Il loro obiettivo è “fornire un’analisi complementare e costruttiva del presente e del futuro del mercato regolamentato uruguaiano”. Sottolineano che, sebbene il numero di utenti registrati nelle farmacie sia circa quattro volte superiore, la realtà è ben diversa in termini di volume distribuito.

“Le farmacie hanno distribuito circa 4,25 tonnellate, mentre i club ne hanno distribuite circa 4,75 tonnellate e ne hanno prodotte più di cinque tonnellate”, si legge in un comunicato stampa firmato dal Congresso Nazionale dei Cannabis Club.

Stimando questa cifra, i club, pur avendo meno di un quarto degli utenti registrati, forniscono oltre la metà della cannabis effettivamente venduta sul mercato regolamentato. Inoltre, secondo i loro dati, il consumo medio annuo per utente è significativamente più alto nei club (240 grammi per socio) rispetto alle farmacie (50 grammi per cliente).

“Questo non implica un aumento dei consumi, ma piuttosto che i club concentrano gli utenti abituali, sostituendo in modo più efficace il mercato illegale e garantendo tracciabilità, qualità e controllo sanitario”, conclude il comunicato.

Inoltre, ritengono che il sistema regolamentato non possa essere valutato unicamente in base al numero di registrazioni e affermano che il criterio dovrebbe essere la “reale capacità di fornitura, controllo e sostenibilità”, un ambito in cui si definiscono “attori centrali”.

È in questo contesto che il congresso promuove l’autorizzazione alla vendita ai turisti, nel pieno del dibattito pubblico sull’argomento.

Le farmacie rappresentano una delle tre opzioni per accedere legalmente alla cannabis.

“Produciamo localmente, operiamo in modo decentralizzato, abbiamo esperienza nella tracciabilità individuale e funzioniamo con schemi di adesione e controllo diretto da parte dell’utente.

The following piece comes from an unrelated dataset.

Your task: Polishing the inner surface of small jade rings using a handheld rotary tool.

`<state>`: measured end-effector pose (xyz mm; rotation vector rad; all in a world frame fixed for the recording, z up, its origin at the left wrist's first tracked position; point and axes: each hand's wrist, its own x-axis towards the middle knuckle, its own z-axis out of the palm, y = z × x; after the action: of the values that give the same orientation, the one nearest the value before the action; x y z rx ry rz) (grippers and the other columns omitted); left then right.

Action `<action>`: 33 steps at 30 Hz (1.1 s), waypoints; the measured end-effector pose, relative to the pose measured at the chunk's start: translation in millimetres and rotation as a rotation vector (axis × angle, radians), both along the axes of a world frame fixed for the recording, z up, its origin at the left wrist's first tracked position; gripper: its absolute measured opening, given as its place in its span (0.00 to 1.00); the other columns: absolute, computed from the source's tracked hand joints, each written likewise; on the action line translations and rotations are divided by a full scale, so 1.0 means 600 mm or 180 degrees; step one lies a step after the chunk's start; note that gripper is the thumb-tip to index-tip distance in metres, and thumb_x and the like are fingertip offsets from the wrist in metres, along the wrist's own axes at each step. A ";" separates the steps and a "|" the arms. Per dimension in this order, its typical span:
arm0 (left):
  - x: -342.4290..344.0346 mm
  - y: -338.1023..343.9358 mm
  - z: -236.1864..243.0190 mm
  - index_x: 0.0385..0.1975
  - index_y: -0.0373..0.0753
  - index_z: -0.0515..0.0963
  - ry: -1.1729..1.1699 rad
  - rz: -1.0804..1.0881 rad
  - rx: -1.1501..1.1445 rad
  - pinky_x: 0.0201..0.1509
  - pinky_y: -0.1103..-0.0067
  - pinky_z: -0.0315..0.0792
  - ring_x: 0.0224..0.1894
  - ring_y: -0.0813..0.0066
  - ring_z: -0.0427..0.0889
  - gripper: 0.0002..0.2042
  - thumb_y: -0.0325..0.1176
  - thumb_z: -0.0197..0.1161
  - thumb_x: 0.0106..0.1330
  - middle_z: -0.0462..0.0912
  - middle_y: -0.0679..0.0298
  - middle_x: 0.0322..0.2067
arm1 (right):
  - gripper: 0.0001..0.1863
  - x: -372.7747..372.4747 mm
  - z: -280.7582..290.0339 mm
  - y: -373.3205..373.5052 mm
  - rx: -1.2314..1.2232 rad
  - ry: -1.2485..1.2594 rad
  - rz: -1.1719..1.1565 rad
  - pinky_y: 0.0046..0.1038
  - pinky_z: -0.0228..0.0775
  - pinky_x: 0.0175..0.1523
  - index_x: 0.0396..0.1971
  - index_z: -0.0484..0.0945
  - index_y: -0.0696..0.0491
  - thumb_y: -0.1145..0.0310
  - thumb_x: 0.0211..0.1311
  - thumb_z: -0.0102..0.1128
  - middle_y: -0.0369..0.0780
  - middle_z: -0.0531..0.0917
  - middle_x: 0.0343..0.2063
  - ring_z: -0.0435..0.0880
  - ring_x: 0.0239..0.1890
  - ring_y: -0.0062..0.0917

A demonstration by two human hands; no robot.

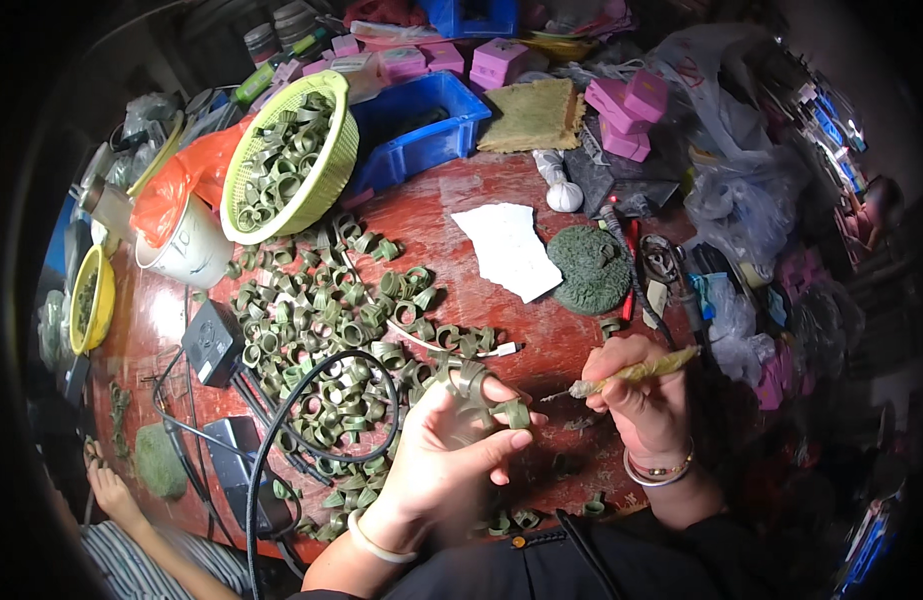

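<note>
Between the thumb and fingertips of my left hand (446, 455) sits a small green ring (513, 412). More green band pieces (466, 378) lie against the fingers of that hand; whether they are held too, I cannot tell. My right hand (636, 405) grips a thin-pointed tool (643, 370) by its thick, yellowish wrapped handle. The tool's tip points left, close to the ring and apart from it. A large heap of similar green rings (331, 330) spreads over the red table (421, 215) left of my hands.
A yellow-green basket (349, 165) of rings leans beside a white bucket (193, 250). A blue bin (471, 120), pink boxes (621, 105), white paper (506, 245) and a round green pad (589, 270) lie beyond. Black cables (271, 450) loop left; another person's hand (111, 490) is at far left.
</note>
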<state>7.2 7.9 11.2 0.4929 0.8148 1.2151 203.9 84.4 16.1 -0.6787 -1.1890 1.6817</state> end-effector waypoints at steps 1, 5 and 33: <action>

Rafforzare il modello dei club consentirebbe un accesso più ampio senza sovraccaricare il sistema farmaceutico o concentrare ulteriormente il mercato”, sostengono.

Juan Manuel Varela, portavoce del congresso, ha sottolineato in un’intervista a Canale 12 i “progressi compiuti” da queste istituzioni basate sull’adesione, che ha definito “il modo più efficace per combattere il mercato informale”.

Secondo lui, i club sono “i più preparati ad accogliere i turisti” grazie al loro ampio inventario. Tra le altre argomentazioni, ha sottolineato che questi esercizi commerciali sono dislocati in tutto il paese.

I club difendono anche l’occupazione che generano: vi lavorano complessivamente 1.800 persone.

Nella loro dichiarazione, sottolineano di non essere un “attore marginale” nel mercato della cannabis. “Generiamo occupazione, investimenti e infrastrutture produttive in tutto il paese, in tutti i 19 dipartimenti, senza sussidi statali e con forti radici locali. Tuttavia, questa dimensione economica e sociale non viene misurata né considerata nella valutazione ufficiale del sistema”, criticano.

“Il settore si aspetta definizioni concrete, un’effettiva integrazione istituzionale e regole chiare per la prossima fase. Il dibattito è legittimo; il rinvio a tempo indeterminato non lo è”, conclude la dichiarazione.